> _What to do_: Output the data unchanged and complete, minus the images.

> _Data_:
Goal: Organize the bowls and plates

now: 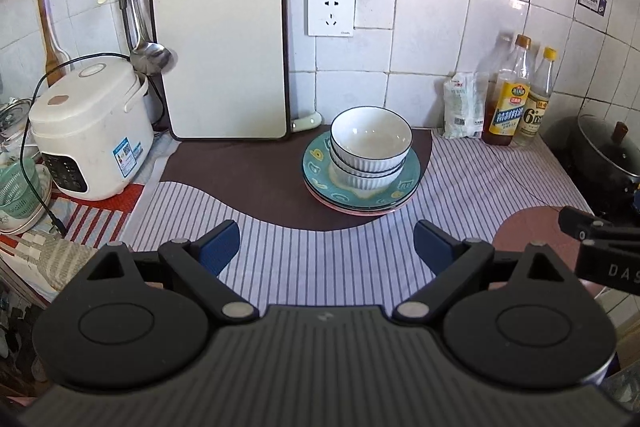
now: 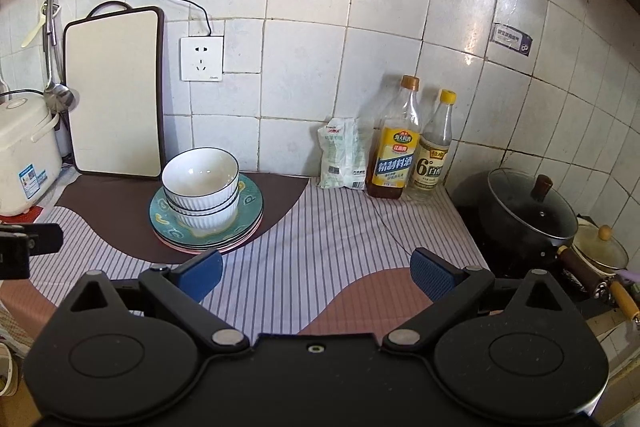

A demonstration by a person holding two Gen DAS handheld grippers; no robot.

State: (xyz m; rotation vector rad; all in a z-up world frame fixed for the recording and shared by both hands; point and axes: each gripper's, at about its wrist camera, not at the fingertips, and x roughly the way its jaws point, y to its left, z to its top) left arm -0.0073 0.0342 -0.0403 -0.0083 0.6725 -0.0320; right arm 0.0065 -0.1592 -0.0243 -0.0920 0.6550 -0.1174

> _Exercise output_:
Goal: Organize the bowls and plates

now: 
now: 

A demonstration by a person holding two Gen DAS handheld grippers; no robot.

State: (xyz m; rotation vector rad; all in a z-up world frame fixed for the recording and shared by both hands; point and axes: each gripper's, at about its wrist camera, not at the fingertips, and x roughly the way its jaws point, y to its left, z to its top) left arm -0.0073 0.0342 -0.0403 -0.0083 0.6725 -0.0320; right arm 0.0065 -0.1592 -0.0243 -0.0920 0.6550 -0.1174

No additional response is required.